La problématique des changements de régimes a été largement abordée dans la littérature académique. Dans une étude publiée en 1999 sur la turbulence des marchés, Chow, Jacquier, Kritzman, and Lowry (1999) ont justifié l’existence de ces régimes. En 2002, Ang et Bekaert ont démontré que dans les régimes de forte volatilité, les corrélations entre les actifs augmentent fortement et la diversification au sein des portefeuilles n’est pas effective. En 1998, Clarke et de Silva ont montré que dans un monde avec plus d’un régime, il existe d’avantage d’opportunités pour les investisseurs qui adaptent leurs expositions en fonction des régimes de marché.
Le développement des techniques de Machine Learning et du «big data» a permis d’appliquer aux séries financières des modèles mathématiques sophistiqués ( «Hidden Markov switching model» que nous verrons plus loin) pour identifier les régimes de marché. Tout cela constitue un champ d’innovation pour l’industrie de la gestion d’actifs.

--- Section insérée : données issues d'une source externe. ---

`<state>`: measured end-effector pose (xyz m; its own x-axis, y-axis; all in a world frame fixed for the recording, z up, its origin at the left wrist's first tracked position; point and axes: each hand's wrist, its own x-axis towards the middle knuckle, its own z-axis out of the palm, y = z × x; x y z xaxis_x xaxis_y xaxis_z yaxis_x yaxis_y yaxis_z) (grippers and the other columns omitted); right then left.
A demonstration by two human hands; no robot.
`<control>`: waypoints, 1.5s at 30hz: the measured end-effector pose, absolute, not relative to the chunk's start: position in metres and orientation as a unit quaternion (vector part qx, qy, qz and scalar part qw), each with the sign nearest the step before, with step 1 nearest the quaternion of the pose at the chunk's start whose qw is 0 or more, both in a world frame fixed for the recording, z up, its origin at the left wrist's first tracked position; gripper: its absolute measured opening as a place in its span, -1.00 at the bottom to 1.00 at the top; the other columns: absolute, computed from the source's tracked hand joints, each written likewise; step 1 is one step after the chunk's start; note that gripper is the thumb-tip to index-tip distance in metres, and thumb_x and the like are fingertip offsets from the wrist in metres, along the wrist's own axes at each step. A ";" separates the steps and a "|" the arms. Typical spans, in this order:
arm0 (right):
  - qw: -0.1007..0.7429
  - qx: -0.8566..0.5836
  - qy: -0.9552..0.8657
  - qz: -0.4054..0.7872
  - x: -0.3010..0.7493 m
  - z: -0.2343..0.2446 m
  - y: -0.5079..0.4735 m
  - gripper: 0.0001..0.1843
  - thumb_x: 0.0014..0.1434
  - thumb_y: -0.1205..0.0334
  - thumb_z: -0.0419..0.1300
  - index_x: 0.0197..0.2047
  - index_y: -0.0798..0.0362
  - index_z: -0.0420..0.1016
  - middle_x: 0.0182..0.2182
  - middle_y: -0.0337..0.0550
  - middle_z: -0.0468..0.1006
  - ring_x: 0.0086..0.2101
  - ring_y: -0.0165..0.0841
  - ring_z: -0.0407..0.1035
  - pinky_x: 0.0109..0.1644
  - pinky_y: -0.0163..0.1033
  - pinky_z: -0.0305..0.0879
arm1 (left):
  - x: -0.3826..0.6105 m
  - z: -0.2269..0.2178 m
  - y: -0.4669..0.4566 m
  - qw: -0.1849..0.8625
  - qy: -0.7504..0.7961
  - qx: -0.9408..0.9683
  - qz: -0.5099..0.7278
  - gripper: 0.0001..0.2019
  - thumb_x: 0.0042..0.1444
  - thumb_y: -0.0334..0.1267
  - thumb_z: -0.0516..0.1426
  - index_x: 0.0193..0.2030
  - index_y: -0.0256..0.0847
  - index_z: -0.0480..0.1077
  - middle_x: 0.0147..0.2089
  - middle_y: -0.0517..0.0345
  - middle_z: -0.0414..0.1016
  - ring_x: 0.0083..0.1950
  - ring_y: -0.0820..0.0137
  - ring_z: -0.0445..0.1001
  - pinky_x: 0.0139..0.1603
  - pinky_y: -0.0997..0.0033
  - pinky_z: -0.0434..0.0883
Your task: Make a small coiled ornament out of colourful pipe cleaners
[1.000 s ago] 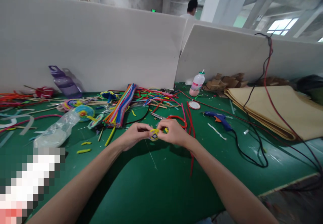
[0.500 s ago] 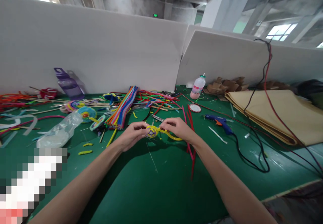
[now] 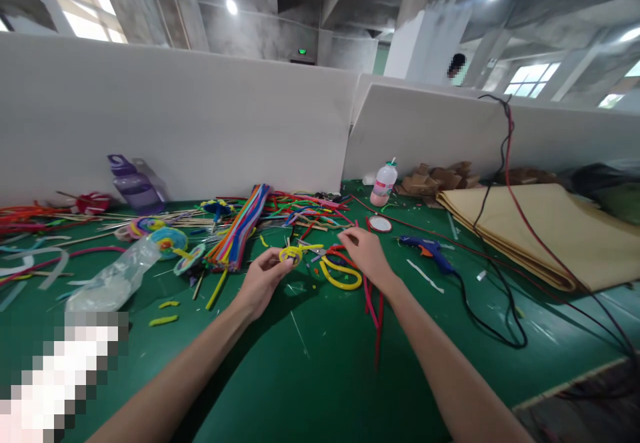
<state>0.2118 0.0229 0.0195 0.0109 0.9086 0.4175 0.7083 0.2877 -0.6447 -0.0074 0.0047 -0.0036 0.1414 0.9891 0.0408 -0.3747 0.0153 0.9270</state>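
Note:
My left hand (image 3: 261, 282) pinches a small coiled disc of yellow pipe cleaner (image 3: 290, 255) between thumb and fingers. A short yellow end juts from the disc towards the right. My right hand (image 3: 366, 251) is raised just right of it, apart from the disc, with thumb and forefinger pressed together; whether anything lies between them is too small to see. Below its fingers lie scissors with a yellow handle loop (image 3: 345, 286), their blades partly hidden behind the disc. Red and pink pipe cleaners (image 3: 376, 306) pass under my right wrist.
Behind my left hand lies a multicoloured pipe-cleaner bundle (image 3: 240, 230). A clear plastic bag (image 3: 113, 280) and purple bottle (image 3: 133, 186) are leftward. Rightward are a blue glue gun (image 3: 427, 250) with a trailing cord, a pink drink bottle (image 3: 384, 184) and folded brown paper (image 3: 530, 230).
My right hand has drawn away from the disc, up and to the right, uncovering the scissors' yellow handle. My left hand still holds the disc. The view has tilted upward slightly.

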 end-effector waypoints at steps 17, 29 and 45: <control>0.272 -0.655 -0.696 0.108 0.222 -0.001 0.032 -0.68 -0.07 0.06 0.16 -0.30 0.11 0.31 -0.41 -0.10 0.42 -0.40 -0.30 0.32 -0.30 -0.24 0.18 | -0.018 -0.010 0.010 0.681 0.273 0.331 0.594 -0.92 -0.06 -0.34 0.24 -0.38 -0.25 0.45 -0.28 0.17 0.54 -0.14 0.43 0.47 0.14 0.25 0.27; 0.376 -0.510 -0.736 0.239 0.222 0.007 0.031 -0.35 -0.28 0.15 0.35 -0.08 0.03 0.25 -0.28 -0.21 0.34 -0.28 -0.35 0.27 -0.21 -0.25 0.24 | -0.038 -0.017 0.029 0.688 0.221 0.235 0.650 -0.94 0.01 -0.40 0.19 -0.33 -0.25 0.44 -0.24 0.14 0.56 -0.15 0.44 0.49 0.15 0.17 0.27; 0.351 -0.467 -0.802 0.124 0.202 0.011 0.017 -0.37 -0.21 0.19 0.32 -0.03 0.05 0.24 -0.12 -0.07 0.37 -0.12 -0.23 0.27 -0.03 -0.11 0.21 | -0.033 -0.017 0.022 0.708 0.236 0.346 0.569 -0.91 0.00 -0.39 0.20 -0.30 -0.27 0.43 -0.22 0.13 0.55 -0.12 0.41 0.48 0.12 0.23 0.28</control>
<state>0.2020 0.0174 0.0112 -0.3164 0.8364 0.4476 0.6626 0.5325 -0.5267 -0.0327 0.0223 -0.0171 0.2410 0.9687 0.0595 -0.6416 0.1131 0.7587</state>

Les techniques de «Machine learning», qui se basent sur des modèles statistiques ou mathématiques en général, sont un domaine de l’intelligence artificielle qui permet d’identifier et de caractériser les liens pouvant exister au sein d’un large ensemble de données classiques (séries temporelles) comme alternatives (images, textes, flux d’informations, requêtes dans les réseaux sociaux, données transactionnelles, géolocalisation, etc.). Le «machine learning» est constitué de 2 parties: une partie apprentissage au cours de laquelle le modèle choisi va apprendre les relations entre les variables et une partie application dans laquelle le modèle va mettre en évidence ces relations et répondre à la problématique posée.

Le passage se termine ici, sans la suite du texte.